Reputation: 1001

API Gateway throttling -- burst limit vs rate limit

I can't find any documentation on these two terms. I pored over AWS docs and Google results.

What is the difference between burst limit and rate limit? When I go to change the settings for default route throttling on my API, there are just two number inputs. It doesn't say what unit or time frame these numbers represent. Is it API calls per second? per minute?

Upvotes: 48

Answers (5)

Ivan Samygin

Reputation: 4581

I'd like to bring an analogy to explain these two limits.

|oooooooooooooooooooooooooooooo|  rate limit - the speed of reloading
|oooooooooooooooooooooooooooooo|  the busket of the ball-gun
|oooooooooooooooooooooooooooooo|  - how fast a ball is added
|oo | no limit in quantity | oo|  to the busket when empty slot
|oo | but throughput limit | oo|  is detected
|----------------------------\ \
               ______________/ / 
               _______________/
          \   /
         >>| | <- an empty slot sensor to request one more ball
           | |
          /   \
         |  o  |  burst limit - the capacity of ball-gun busket
         |ooooo|
        _|_____ \_________
       0_|||||||----------         o
     /||\==|||                                o
      /\   |||

Imagine an entertainment in the kids center - a ball-gun machine. A kid operating the machine has ability to rotate the machine by 360 and pull the trigger to make a shot (it will continue shooting automatically until the trigger is released). The ball-gun has a basket with balls and a sensor on the top of it, so whenever there's an empty slot, a new ball is sent to the basket automatically, but only one-by-one, making sure the ball reached the basket. Basket has capacity of X balls, and the speed of a ball reaching the basket (whenever a sensor detected an empty slot in the basket) is Y balls per period of time (let's say 10 seconds). The shooting speed is amazing - an entire basket can be released in a moment.

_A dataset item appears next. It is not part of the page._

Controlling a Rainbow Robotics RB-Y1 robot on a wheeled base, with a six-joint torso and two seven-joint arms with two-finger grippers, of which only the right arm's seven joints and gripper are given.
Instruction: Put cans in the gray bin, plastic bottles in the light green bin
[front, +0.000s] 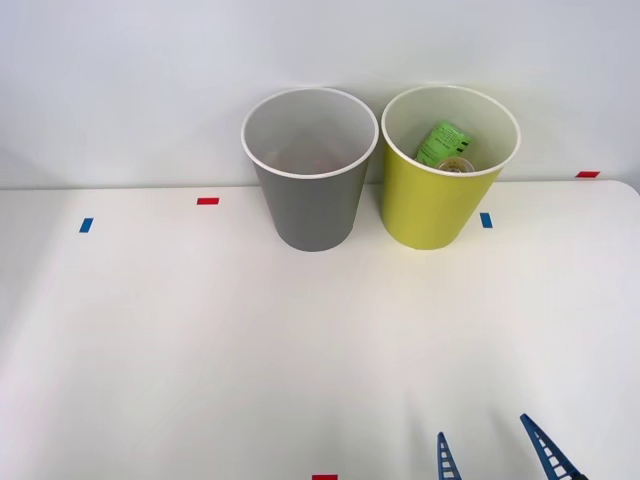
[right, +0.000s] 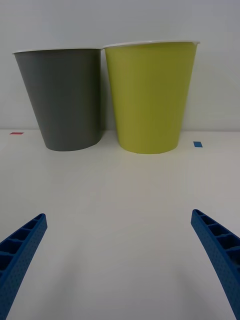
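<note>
The right gripper (front: 492, 445) hangs low over the near edge of the tabletop (front: 200, 340), its blue ribbed fingers (right: 22, 247) spread wide with nothing between them. Ahead of it lies bare white surface, with small red and blue tape marks (front: 207, 201) scattered about. Farther back, against the wall, the gray bin (front: 310, 170) and the light green bin (front: 440, 175) stand upright just beside each other. A green plastic bottle (front: 443, 143) rests tilted inside the light green bin, along with something pale I cannot make out. The gray bin looks empty, and no can shows on the tabletop.

The risk from here, as I judge it, is a pointless reach: with nothing left to pick up, any forward sweep could knock a light bin over or push it off its spot. The two bins share a shape, so a later drop could land in the wrong one
</note>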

Whenever there's at least one ball in the basket the gun can shoot.
Whenever an empty slot is detected by sensor a new ball is sent.
When the basket is full and no shots are made, nothing happens.
When the basket is full and a kid starts shooting without releasing the trigger, all X balls from the basket are shot in a moment, and then a new shot is made every time a ball is in the basket (Y shots every 10 seconds).
When the basket is emptied first, but then shots are done slower than machine reloading speed, the number of balls in the basket keeps growing until the basket is full, and after that a new ball is sent only after a new shot is made.

So burst limit of API gateway is similar to the basket capacity X - how many requests can be accepted at once, when all tokens are available. And the rate limit is similar to Y - how quickly the capacity is reloaded (how many tokens are added in a period of time - a second in case of APIGW - when there's a free slot). A limit rate of 1000 means that a token is added every 1/1000 second (1ms). A new APIGW incoming request corresponds to an event of pulling a trigger: when the basket is empty - no shot is done (a connection is refused by APIGW), when there's a ball in the basket the gun shoots (APIGW accepts connection).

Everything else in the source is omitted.